Data is never neutral. This is my social science background talking. It’s made me suspicious! Or should that be critical? Not everyone agrees but I’ve always distrusted the ability of stats to tell the full story.
This week it was announced Hans Rosling has died. A sign of the internet age is the videos we leave behind. This link to a TED Talk (2006) The best stats you’ve ever seen begins with his trademark introduction ‘I’m a statistician – No – don’t switch off!’
Rosling set out to show the changing world through the visualisation of data. The concept was simple. Most good ideas are. Publically funded statistics exist but are not presented in ways which are educational and accessible. Rosling founded the Gapminder organisation to create software linking data with presentation tools, thereby making it visible and searchable or in this own words – liberated. Helped more than a little by a narration owing more to a sports commentary than traditional academia, graphs have never been so entertaining or eye-opening. Mission accomplished.
Over the years Rosling moved from overhead projector, with his trademark stepladder for reaching the high parts, to more sophisticated forms of digital touch screen representation. The technology was wizzy but somehow wasn’t the same.

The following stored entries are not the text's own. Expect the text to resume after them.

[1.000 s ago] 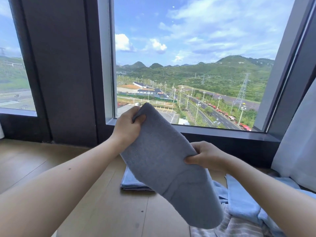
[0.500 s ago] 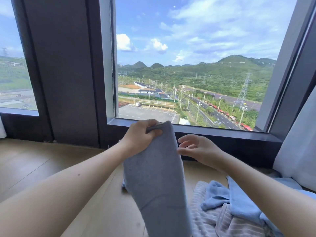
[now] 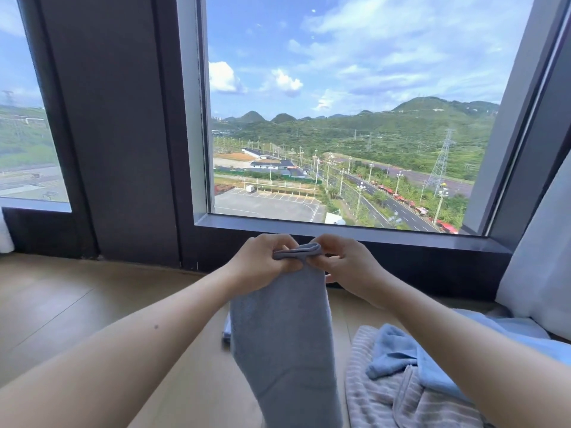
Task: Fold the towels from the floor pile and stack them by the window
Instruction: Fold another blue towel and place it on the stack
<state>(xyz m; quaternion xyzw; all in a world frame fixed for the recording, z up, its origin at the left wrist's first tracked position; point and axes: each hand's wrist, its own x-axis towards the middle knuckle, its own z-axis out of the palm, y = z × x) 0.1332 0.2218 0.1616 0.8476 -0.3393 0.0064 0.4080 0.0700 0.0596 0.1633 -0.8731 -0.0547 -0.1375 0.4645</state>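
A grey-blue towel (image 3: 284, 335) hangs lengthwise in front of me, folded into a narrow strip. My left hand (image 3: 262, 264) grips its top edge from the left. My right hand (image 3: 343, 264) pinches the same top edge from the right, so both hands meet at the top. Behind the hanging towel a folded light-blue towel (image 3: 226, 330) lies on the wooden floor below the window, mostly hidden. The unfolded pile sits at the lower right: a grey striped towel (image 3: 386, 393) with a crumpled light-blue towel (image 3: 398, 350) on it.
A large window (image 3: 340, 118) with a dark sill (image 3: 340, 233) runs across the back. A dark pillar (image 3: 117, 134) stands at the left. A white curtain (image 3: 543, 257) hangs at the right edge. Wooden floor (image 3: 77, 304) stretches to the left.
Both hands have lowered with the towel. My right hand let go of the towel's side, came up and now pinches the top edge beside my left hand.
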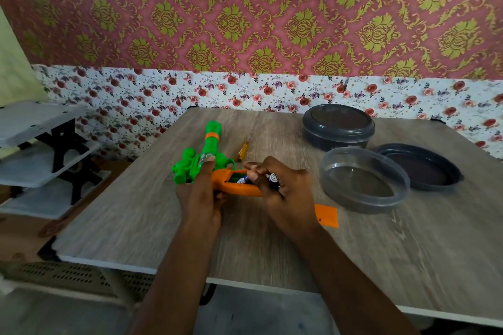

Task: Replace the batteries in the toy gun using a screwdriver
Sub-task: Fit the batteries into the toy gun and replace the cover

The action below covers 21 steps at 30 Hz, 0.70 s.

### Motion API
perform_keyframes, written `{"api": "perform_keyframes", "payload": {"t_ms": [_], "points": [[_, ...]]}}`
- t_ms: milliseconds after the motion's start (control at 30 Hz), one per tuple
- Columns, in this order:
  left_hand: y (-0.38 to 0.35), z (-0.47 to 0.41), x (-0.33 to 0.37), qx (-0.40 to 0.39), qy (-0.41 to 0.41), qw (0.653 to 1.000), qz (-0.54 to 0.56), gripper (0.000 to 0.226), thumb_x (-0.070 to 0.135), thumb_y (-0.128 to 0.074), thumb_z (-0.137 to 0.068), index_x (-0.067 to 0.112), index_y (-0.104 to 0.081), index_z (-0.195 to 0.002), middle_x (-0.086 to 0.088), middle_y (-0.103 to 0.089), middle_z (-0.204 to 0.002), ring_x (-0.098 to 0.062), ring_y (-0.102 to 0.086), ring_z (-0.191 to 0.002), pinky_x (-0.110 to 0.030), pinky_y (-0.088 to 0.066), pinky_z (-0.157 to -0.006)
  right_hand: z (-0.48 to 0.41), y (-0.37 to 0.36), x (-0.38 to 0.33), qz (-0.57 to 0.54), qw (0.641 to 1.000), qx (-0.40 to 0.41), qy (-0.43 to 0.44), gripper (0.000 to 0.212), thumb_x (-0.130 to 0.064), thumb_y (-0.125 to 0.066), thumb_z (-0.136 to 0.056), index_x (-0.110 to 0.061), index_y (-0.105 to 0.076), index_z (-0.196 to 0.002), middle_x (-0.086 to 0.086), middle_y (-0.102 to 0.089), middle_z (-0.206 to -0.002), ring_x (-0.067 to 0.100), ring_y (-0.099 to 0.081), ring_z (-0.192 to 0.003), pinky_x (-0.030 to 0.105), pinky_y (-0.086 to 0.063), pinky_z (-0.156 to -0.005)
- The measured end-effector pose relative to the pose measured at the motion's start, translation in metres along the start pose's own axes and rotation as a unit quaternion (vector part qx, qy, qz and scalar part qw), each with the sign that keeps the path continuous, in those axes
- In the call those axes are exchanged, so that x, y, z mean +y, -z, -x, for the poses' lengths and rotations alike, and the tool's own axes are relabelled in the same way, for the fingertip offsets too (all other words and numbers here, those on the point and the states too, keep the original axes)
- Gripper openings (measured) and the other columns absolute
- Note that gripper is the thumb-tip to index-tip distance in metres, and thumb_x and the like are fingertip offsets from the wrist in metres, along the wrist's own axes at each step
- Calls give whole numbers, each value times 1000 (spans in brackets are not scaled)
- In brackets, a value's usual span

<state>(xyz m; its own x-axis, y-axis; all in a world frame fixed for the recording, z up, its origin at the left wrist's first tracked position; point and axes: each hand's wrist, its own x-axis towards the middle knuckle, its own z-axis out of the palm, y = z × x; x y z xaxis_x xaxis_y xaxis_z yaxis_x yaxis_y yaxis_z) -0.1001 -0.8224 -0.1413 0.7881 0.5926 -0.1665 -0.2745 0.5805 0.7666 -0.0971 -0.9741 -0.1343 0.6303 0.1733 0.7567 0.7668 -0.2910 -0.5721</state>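
Observation:
The green and orange toy gun (211,144) lies on the wooden table (272,239), barrel pointing away from me. My left hand (200,196) holds it around the body, thumb stretched over the green part. The orange grip's battery compartment (236,181) is open with a blue battery (243,179) inside. My right hand (280,187) grips another battery (273,179) in its curled fingers, fingertips at the compartment. The orange battery cover (326,215) lies on the table by my right wrist. A yellow-handled screwdriver (243,152) lies just beyond the gun.
A closed dark round container (337,128) stands at the back right. In front of it sits an open clear container (363,181), with its dark lid (420,167) lying to the right. A white and black rack (46,152) stands left of the table.

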Motion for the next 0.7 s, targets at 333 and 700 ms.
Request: {"api": "perform_keyframes", "payload": {"t_ms": [333,700], "points": [[2,-2,-1,-7,4,1000,-8,44,22,-72,-93,19,-58,-135,-14,-76,-115,-30,-77,-94,-28,-56,-49,1,5,4,6,998,-47,29,24,-17,-65,-96,-10,-78,-114,0,-79,-107,7,-75,-95,26,-58,-81],[4,-3,4,-11,49,999,20,12,20,-68,-96,23,-59,-102,-1,-77,-71,-10,-68,-53,-17,-40,-38,-7,4,0,-122,974,140,-131,19,-13,-57,-102,-10,-64,-85,-3,-71,-73,10,-65,-69,39,-53,-70]]}}
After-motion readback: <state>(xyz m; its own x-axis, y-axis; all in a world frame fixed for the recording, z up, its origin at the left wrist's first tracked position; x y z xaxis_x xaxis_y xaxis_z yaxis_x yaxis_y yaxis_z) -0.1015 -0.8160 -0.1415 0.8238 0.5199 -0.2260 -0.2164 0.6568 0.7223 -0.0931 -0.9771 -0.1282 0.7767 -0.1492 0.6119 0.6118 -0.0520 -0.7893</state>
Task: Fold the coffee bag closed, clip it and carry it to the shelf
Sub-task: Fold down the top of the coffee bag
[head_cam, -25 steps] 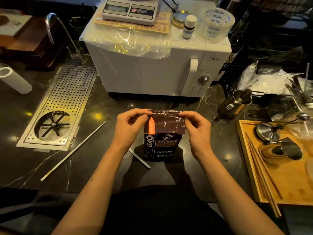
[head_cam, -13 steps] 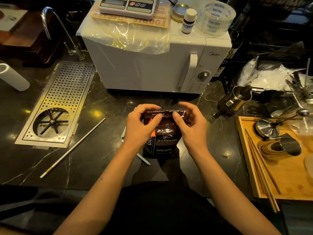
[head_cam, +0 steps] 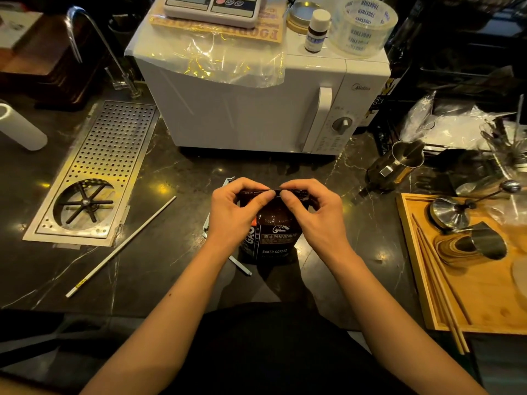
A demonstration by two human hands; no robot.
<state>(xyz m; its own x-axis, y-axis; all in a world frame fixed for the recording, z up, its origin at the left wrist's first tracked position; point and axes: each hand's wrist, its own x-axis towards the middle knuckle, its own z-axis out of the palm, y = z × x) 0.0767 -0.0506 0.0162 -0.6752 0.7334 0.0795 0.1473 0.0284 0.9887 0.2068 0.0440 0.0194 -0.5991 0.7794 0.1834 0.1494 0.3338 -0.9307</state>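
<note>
A dark brown coffee bag (head_cam: 273,238) stands upright on the black counter in front of me, its label facing me. The top of the bag is rolled down into a narrow band. My left hand (head_cam: 236,212) pinches the left part of that band and my right hand (head_cam: 312,215) pinches the right part, thumbs nearly meeting at the middle. A pale grey clip bar (head_cam: 241,265) lies on the counter behind and left of the bag, partly hidden by my left wrist. No shelf is in view.
A white microwave (head_cam: 256,109) stands just behind the bag, with a scale and a tape roll (head_cam: 363,27) on top. A perforated steel drain tray (head_cam: 94,172) lies at left, a thin white rod (head_cam: 121,246) beside it. A wooden tray (head_cam: 470,280) with metal tools sits at right, a steel pitcher (head_cam: 399,163) behind it.
The bag's tall flat top has been rolled down into a narrow band. Both hands have come closer together at the bag's top, thumbs now almost touching.
</note>
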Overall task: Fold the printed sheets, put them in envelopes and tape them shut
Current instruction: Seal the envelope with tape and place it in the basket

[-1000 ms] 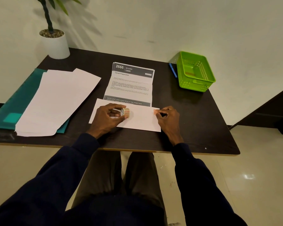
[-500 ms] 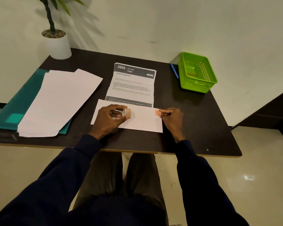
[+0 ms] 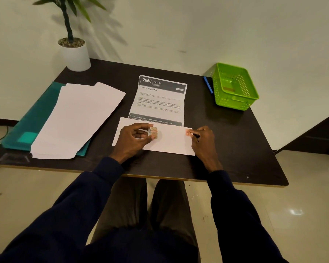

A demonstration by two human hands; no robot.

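Two hands work on a white envelope (image 3: 171,143) lying centrally by the counter's (image 3: 230,147) near edge. Left hand (image 3: 135,138): fingers curled round a tape roll (image 3: 153,132) over the envelope's middle. Right hand (image 3: 203,139): thumb and finger pinch an orange tape piece (image 3: 187,132) at the envelope's far right corner. A printed sheet (image 3: 160,103), creased across, lies just beyond, its near edge under the envelope. Left: white stack (image 3: 78,118) on a teal folder (image 3: 30,120). Far right: green basket (image 3: 234,86), with a blue pen (image 3: 208,85) beside it. Far left: potted plant (image 3: 76,54).
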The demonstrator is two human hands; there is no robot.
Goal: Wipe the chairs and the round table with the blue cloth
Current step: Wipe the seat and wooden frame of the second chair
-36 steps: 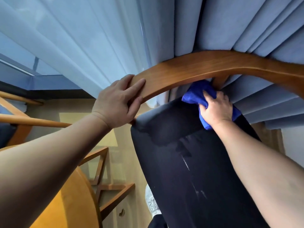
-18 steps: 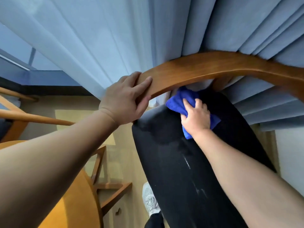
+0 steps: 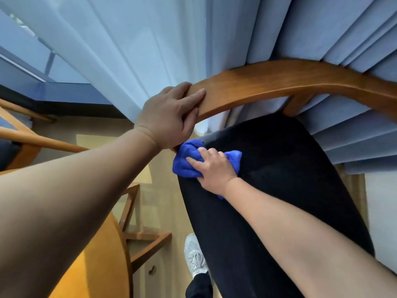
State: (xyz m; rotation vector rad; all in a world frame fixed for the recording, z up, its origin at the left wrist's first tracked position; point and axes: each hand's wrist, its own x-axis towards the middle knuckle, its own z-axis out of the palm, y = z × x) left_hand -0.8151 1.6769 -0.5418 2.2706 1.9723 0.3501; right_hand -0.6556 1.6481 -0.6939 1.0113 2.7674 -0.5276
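Note:
A chair with a curved wooden backrest and a black padded seat stands in front of me. My left hand grips the left end of the backrest rail, fingers curled over its top. My right hand holds the bunched blue cloth and presses it on the seat's far left corner, just below my left hand. The edge of the round wooden table shows at the lower left, partly hidden by my left forearm.
Pale blue curtains hang right behind the chair. A second wooden chair stands at the left. The table's wooden base struts and my white shoe are on the light floor between table and chair.
My right hand slid the blue cloth leftward across the back of the seat, from under the backrest's middle to the seat's left corner. My left hand kept its grip on the rail.

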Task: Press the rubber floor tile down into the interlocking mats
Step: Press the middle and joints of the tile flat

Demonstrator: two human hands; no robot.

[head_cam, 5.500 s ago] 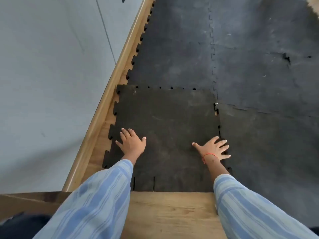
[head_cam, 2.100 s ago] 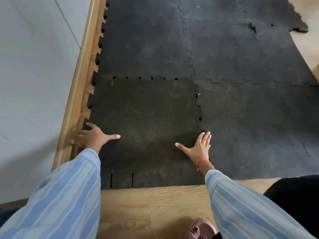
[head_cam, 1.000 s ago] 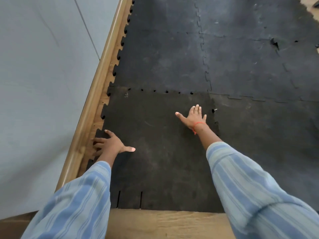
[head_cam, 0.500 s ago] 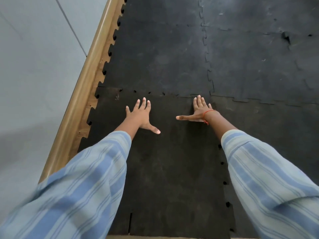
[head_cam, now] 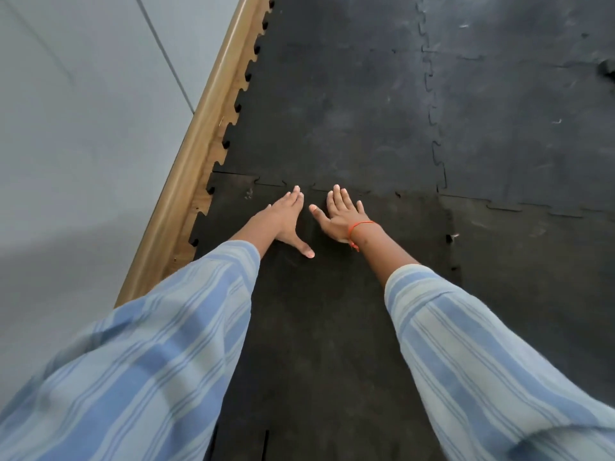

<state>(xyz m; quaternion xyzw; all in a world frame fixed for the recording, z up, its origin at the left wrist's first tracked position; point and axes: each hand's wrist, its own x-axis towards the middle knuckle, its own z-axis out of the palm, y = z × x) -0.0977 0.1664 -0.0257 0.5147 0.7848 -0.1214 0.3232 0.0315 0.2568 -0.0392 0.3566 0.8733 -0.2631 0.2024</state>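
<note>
Palms flat, fingers spread: your left hand (head_cam: 283, 221) and right hand (head_cam: 339, 212) press the scuffed rubber floor tile (head_cam: 326, 311) beside jigsaw-edged interlocking mats (head_cam: 349, 94), wooden skirting (head_cam: 196, 154) alongside.

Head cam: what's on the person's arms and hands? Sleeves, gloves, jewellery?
Both hands are bare, no gloves. The left hand and right hand come out of loose long sleeves with wide light-blue and pale stripes, left sleeve, right sleeve. A thin orange-red thread bracelet circles the right wrist. No rings visible.
</note>
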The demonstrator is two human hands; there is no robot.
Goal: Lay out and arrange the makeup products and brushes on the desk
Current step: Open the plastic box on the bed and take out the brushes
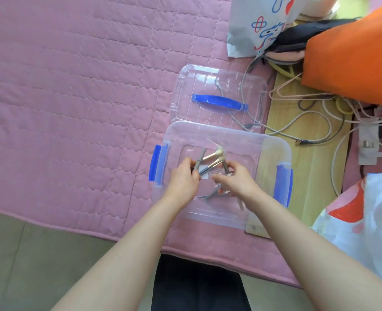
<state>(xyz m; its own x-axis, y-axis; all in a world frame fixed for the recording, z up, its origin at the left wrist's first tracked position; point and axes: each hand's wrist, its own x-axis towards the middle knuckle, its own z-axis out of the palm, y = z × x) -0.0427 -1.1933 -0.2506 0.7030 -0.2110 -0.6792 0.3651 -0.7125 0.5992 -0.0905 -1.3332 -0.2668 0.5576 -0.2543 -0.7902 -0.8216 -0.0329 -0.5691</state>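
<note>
Brushes fan from left hand, right hand pinching one.

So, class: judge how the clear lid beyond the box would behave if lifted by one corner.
The lid looks thin and see-through, so probably light and slightly bendy. Its smooth plastic may slip; the blue handle offers surer grip.

Your bare forearms reach in from the near edge and converge. Your left hand pinches brush handles in curled fingers. Your right hand, just beside it, curls round a grey brush.
</note>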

I saw Rosling present a couple of times. Mostly on the international health and social care arena where he spoke about the world and what really matters; fertility rates, child mortality, family planning, distribution of income and the power of social change. There were always a number of key messages. Data is better than you think; there may be an uncertainty margin but the differences revealed are larger than any weakness. Data can be structured e.g. revealing the importance of context an highlighting diversity, sometimes within single countries. Most relevant to educationalists, Rosling maintained problems are not caused by ignorance but through preconceived ideas.
Data is big business and higher education has not escaped from the lure of using stats to review and refine the student experience. Within institutions the VLE dashboard and NSS (National Student Survey) have been used for some time to wave red flags. Now the TEF is bringing data analytics to the forefront. The relationship between NSS scores, figures from HESA (Higher Education Statistics Agency) and DELI (Destination of Leavers from Higher Education) and teaching excellence is still open for debate but there’s no denying how ‘Learning Analytics’ is now positioned centre-stage.
All my initial reservations about statistical data have come back. It’s one thing to collect and group figures into charts and tables but useful interpretation depends on wider issues such as identifying what you want to know and why you want to know it. Counting the times a student logs onto a VLE or walks into the library tells us little about the nature of their activity or quality of engagement.
The biggest concern is the rhetoric. The Bricks to Clicks report tells us data has “enormous potential to improve the student experience at university” while the Jisc report Learning Analytics in Higher Education offers analytics as a tool with many functions. These include quality assurance and quality improvement, boosting retention rates and assessing and acting upon differential students outcomes – to mention a few.
We’ve been here before in the early days of education technology which promised much with regard to enhancement but with little evidence of improvement. Deterministic approaches see technology as the agent of change rather than focusing on the cultural context in which it’s positioned. Today it seems there’s an increasing risk of data being seen through a similar determinist lens.
Education developers and researchers want teaching interventions which produce the most effective learning environments. As it stands, I’m not convinced the collection, measurement and interpretation of all this data for the TEF will produce any meaningful information about what we really want to know. The Learning Analytics movement needs someone like Hans Rosling to challenge preconceived ideas and find ways to interpret data which are innovative, useful and accessible.
It would also be worth asking if the data we have is from the most appropriate sources in the first place.